Durante l’opera di riqualificazione, sono state distinte le pavimentazioni in base alla destinazione d’uso: superfici carrabili, pedonali e ciclabili sono state trattate con materiali adeguati, mantenendo una coerenza estetica e funzionale. Inoltre, l’area è stata arricchita con nuovi elementi di arredo urbano: panchine, rastrelliere per biciclette, cestini portarifiuti, pali di illuminazione pubblica e mappe tattili per l’accessibilità delle persone con disabilità visiva.
Il sindaco di Bari, Vito Leccese, ha effettuato un sopralluogo sui cantieri, sollecitando un’accelerazione dei lavori per rendere il lungomare fruibile già per la stagione estiva. “Mi sono recato personalmente sul posto per verificare lo stato di avanzamento e chiedere un’accelerazione, affinché i cittadini possano godere di questo spazio rinnovato”, ha dichiarato in un post sui social.

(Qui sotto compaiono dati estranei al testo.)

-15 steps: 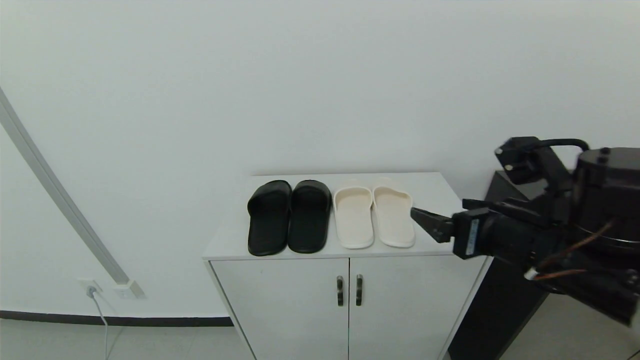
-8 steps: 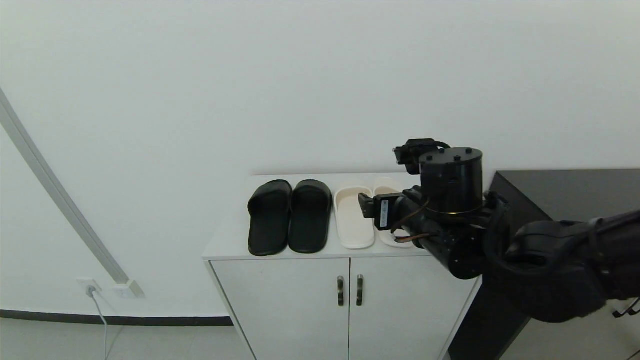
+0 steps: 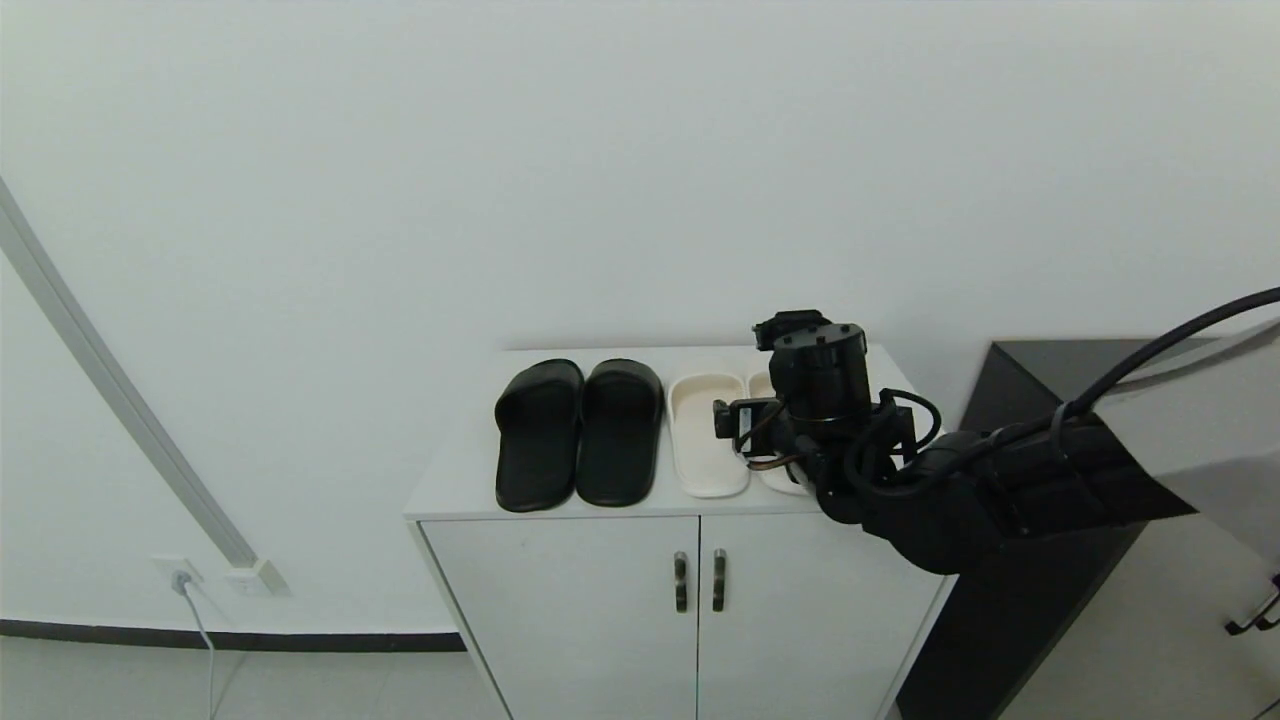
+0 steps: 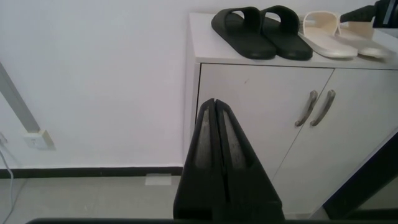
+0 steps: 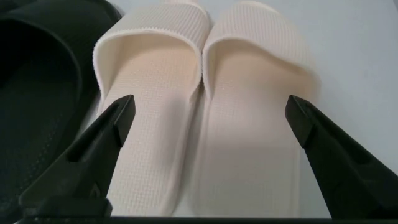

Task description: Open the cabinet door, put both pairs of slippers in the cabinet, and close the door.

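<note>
A white cabinet [image 3: 560,600] stands against the wall, both doors closed, with two dark handles [image 3: 698,580] at the middle seam. On its top lie a black pair of slippers [image 3: 578,432] and, to their right, a cream pair [image 3: 705,440]. My right arm [image 3: 815,400] hangs over the cream pair and hides most of the right one. In the right wrist view my right gripper [image 5: 208,134] is open, its fingers straddling both cream slippers [image 5: 205,112] just above them. My left gripper [image 4: 216,118] is shut and empty, held low in front of the cabinet's left side [image 4: 249,106].
A black table [image 3: 1030,370] stands against the cabinet's right side. To the left, a wall socket with a cable [image 3: 182,580] sits low on the wall under a slanted conduit [image 3: 110,380]. Floor lies open in front of the cabinet [image 4: 93,193].
My right arm has swung left and forward from beyond the cabinet's right edge to above the cream slippers. The slippers and doors have not moved.
</note>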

Particolare attenzione è stata riservata al tradizionale banco dei pescatori, liberato grazie alla collaborazione con gli operatori locali. I banchi, dotati di pensilina, verranno ruotati di circa 90° per favorire una migliore fruizione degli spazi pedonali e per rendere la passeggiata ancora più gradevole, grazie anche alla creazione di aree di sosta con aiuole.

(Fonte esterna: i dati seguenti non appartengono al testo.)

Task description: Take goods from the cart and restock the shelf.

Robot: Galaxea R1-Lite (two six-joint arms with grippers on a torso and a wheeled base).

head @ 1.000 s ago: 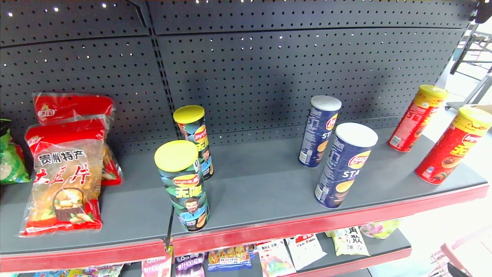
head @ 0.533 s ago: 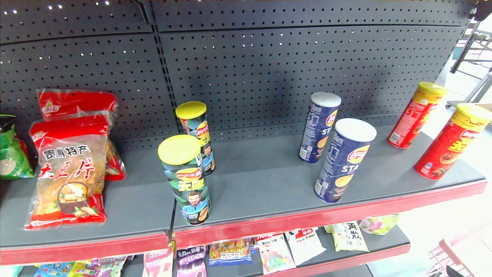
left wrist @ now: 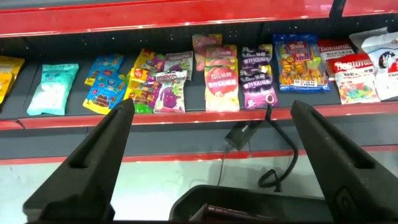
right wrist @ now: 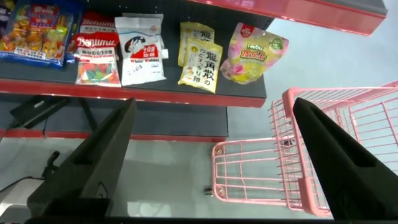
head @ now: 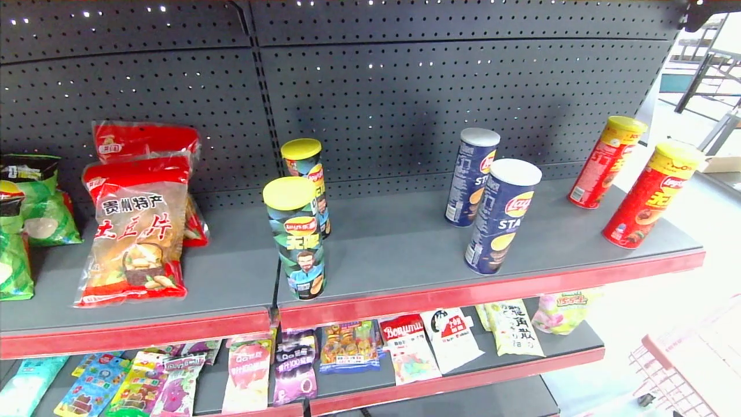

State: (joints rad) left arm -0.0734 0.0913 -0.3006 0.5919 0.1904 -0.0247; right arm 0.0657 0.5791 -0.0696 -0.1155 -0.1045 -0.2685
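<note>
The upper shelf [head: 399, 249] holds two green chip cans [head: 295, 237] with yellow lids, two blue cans [head: 501, 217] with white lids and two red cans [head: 652, 194] at its right end. A pink wire cart [head: 689, 359] stands on the floor at the lower right, and the cart [right wrist: 298, 155] also lies beyond my right gripper. My left gripper [left wrist: 211, 107] is open and holds nothing, facing the lower shelf's candy packets [left wrist: 221, 74]. My right gripper [right wrist: 214, 102] is open and holds nothing, low near that shelf's right end.
Red snack bags [head: 136, 231] and green bags [head: 23, 214] fill the upper shelf's left part. Bare shelf lies between the green and blue cans. Flat snack packets [head: 405, 347] line the lower shelf. A black cable [left wrist: 273, 149] hangs below it.
The whole head picture has shifted: the camera has drawn back and tilted down, bringing in more of the lower shelf and the cart. The goods on the shelf have not moved.
</note>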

A breve sarà consegnato il primo tratto riqualificato, quello compreso tra il mercato coperto e via Umberto. “I commercianti potranno finalmente tornare a vivere pienamente questo spazio”, ha sottolineato il primo cittadino, pur ammettendo i ritardi accumulati durante l’esecuzione dell’opera.

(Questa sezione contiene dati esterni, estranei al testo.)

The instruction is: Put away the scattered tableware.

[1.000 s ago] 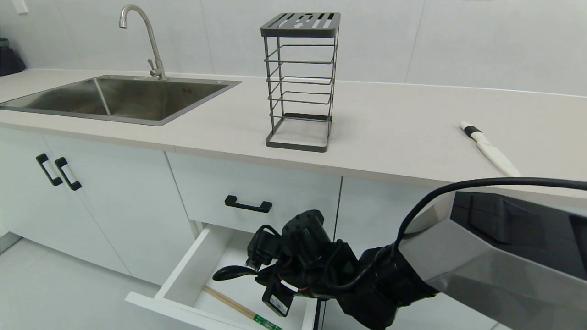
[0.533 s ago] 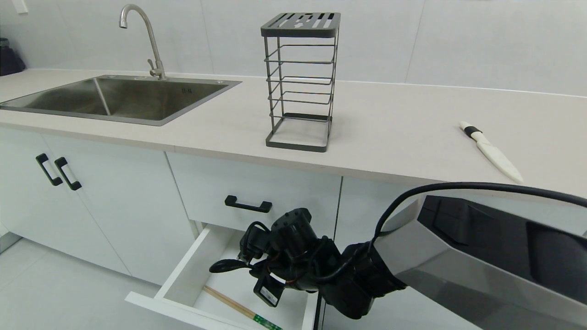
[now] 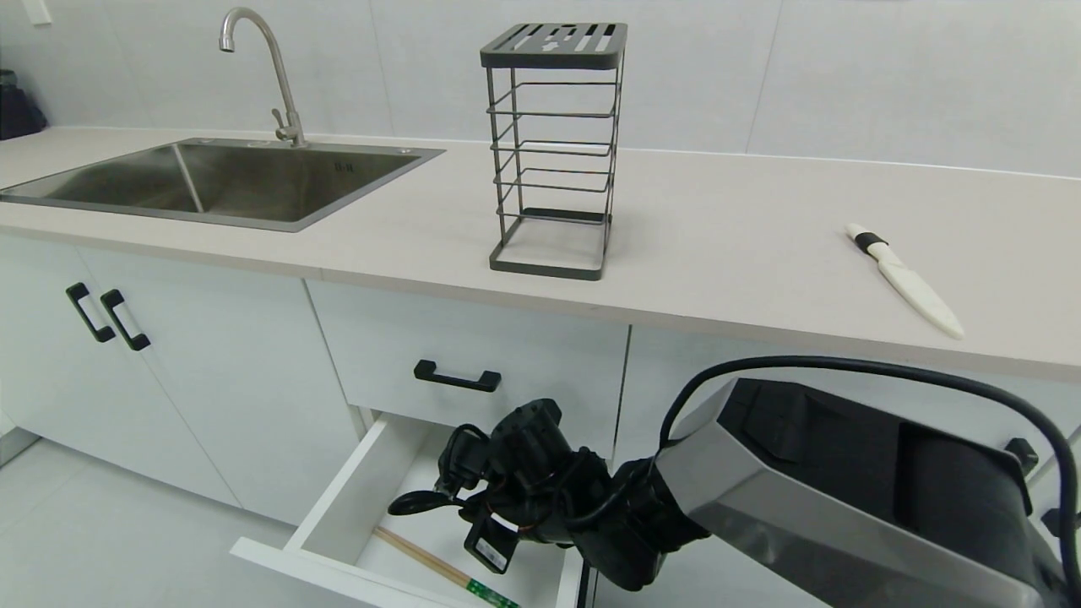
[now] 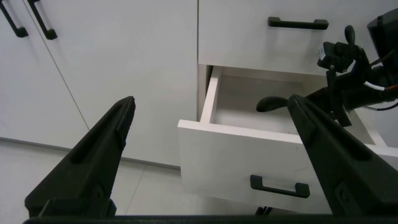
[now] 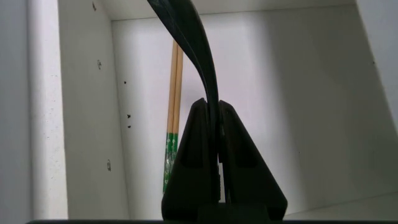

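A black spoon (image 3: 414,502) hangs over the open white drawer (image 3: 331,498), with my right gripper (image 3: 458,500) shut on its handle. In the right wrist view the spoon (image 5: 186,31) rises from the closed fingers (image 5: 198,134) of my right gripper (image 5: 211,109), above the drawer floor (image 5: 280,93). A pair of wooden chopsticks (image 5: 173,93) lies in the drawer near its left wall, also seen as chopsticks (image 3: 422,557) from the head. My left gripper (image 4: 211,102) is open, low beside the drawer front (image 4: 249,149), facing the spoon (image 4: 272,103). A white knife (image 3: 904,280) lies on the counter at the right.
A dark wire rack (image 3: 553,152) stands mid-counter, with a steel sink (image 3: 211,177) and faucet (image 3: 274,72) to its left. A shut drawer with a black handle (image 3: 456,376) sits above the open one. Cabinet doors (image 3: 110,317) are at the left.
My right arm has sunk and shifted a little left, carrying the spoon slightly lower over the open drawer. The knife, once partly hidden by the arm, now shows whole.
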Controlling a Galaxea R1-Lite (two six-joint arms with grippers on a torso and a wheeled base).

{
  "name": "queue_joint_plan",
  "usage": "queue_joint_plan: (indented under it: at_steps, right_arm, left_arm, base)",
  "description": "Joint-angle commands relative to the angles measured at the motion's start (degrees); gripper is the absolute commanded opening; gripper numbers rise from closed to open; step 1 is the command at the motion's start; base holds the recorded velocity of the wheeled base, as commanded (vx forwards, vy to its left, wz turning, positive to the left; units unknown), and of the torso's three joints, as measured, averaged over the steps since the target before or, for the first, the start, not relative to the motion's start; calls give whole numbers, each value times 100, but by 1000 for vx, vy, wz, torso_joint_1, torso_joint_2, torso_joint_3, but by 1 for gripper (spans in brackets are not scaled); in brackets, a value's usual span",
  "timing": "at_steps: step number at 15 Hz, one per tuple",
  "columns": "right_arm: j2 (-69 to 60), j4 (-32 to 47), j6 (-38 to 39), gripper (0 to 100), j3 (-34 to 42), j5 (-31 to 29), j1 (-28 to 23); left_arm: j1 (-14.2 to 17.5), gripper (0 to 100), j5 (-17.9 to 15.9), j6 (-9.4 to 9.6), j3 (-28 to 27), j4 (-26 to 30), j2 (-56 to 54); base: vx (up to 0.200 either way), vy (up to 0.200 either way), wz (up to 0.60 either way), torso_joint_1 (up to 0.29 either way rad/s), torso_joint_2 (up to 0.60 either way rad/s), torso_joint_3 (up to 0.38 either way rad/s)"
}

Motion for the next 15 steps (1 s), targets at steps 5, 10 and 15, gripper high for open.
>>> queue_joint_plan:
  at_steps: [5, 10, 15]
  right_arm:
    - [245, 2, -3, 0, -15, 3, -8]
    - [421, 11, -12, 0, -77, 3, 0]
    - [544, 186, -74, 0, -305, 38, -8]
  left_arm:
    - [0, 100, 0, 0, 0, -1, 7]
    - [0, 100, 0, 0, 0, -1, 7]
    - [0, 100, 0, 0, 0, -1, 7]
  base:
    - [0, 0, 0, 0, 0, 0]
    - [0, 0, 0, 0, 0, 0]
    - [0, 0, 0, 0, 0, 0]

Nel progetto complessivo è prevista la realizzazione di nuove aree di sosta ombreggiate, piste ciclabili bi-direzionali separate dagli spazi pedonali e carrabili, oltre alla creazione di superfici dedicate alle attività commerciali. Il nuovo verde urbano comprenderà alberi di tamerici lungo tutta l’estensione del lungomare, mentre negli slarghi saranno piantate grandi aiuole da quattro metri di diametro, arricchite con piante tappezzanti come la gazania.
A rendere ancora più accogliente il nuovo volto del lungomare sarà il sistema di illuminazione pubblica innovativo, caratterizzato da corpi illuminanti installati su pali a doppia altezza, che andranno a definire sia il lato carrabile che quello ciclabile del percorso.
La sede stradale sarà realizzata con materiali differenti: bitume dalla Torre fino a corso Umberto e masselli autobloccanti da corso Umberto a via Marconi, garantendo così una migliore distinzione funzionale degli spazi.